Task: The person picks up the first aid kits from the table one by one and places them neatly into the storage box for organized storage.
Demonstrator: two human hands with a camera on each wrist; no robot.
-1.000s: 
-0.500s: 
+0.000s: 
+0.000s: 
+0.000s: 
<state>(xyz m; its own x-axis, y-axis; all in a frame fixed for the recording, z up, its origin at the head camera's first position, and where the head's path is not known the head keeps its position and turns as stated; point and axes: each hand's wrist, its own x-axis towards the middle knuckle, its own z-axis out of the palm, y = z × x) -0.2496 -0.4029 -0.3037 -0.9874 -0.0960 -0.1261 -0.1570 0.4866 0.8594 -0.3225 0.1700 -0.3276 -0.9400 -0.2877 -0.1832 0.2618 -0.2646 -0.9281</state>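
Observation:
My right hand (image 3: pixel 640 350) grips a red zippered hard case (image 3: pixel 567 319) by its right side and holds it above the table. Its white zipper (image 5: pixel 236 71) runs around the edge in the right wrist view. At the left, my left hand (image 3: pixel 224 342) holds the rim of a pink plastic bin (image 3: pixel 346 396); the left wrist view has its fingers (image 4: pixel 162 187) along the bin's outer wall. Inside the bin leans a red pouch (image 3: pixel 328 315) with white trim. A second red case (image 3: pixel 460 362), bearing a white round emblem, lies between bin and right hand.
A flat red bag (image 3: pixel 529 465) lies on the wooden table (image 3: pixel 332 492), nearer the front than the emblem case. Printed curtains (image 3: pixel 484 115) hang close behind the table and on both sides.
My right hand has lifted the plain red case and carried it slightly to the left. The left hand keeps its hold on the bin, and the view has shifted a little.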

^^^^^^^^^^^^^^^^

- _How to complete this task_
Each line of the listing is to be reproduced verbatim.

- _Output below_
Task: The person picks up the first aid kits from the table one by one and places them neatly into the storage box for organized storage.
Demonstrator: two human hands with a camera on each wrist; no robot.
-1.000s: 
-0.500s: 
+0.000s: 
+0.000s: 
+0.000s: 
<state>(xyz m; its own x-axis, y-axis; all in a frame fixed for the recording, z up, its origin at the head camera's first position, and where the head's path is not known the head keeps its position and turns as stated; point and axes: each hand's wrist, its own x-axis towards the middle knuckle, its own z-axis out of the palm, y = z × x) -0.2496 -0.4029 -0.3037 -0.9874 -0.0960 -0.1261 -0.1570 0.4866 0.8594 -0.3225 0.1700 -0.3276 -0.9400 -0.2877 -0.1832 0.2618 -0.2646 -0.9281</state>
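Observation:
My right hand (image 3: pixel 640 350) grips a red zippered hard case (image 3: pixel 567 319) by its right side and holds it above the table. Its white zipper (image 5: pixel 236 71) runs around the edge in the right wrist view. At the left, my left hand (image 3: pixel 224 342) holds the rim of a pink plastic bin (image 3: pixel 346 396); the left wrist view has its fingers (image 4: pixel 162 187) along the bin's outer wall. Inside the bin leans a red pouch (image 3: pixel 328 315) with white trim. A second red case (image 3: pixel 460 362), bearing a white round emblem, lies between bin and right hand.
A flat red bag (image 3: pixel 529 465) lies on the wooden table (image 3: pixel 332 492), nearer the front than the emblem case. Printed curtains (image 3: pixel 484 115) hang close behind the table and on both sides.
My right hand has lifted the plain red case and carried it slightly to the left. The left hand keeps its hold on the bin, and the view has shifted a little.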

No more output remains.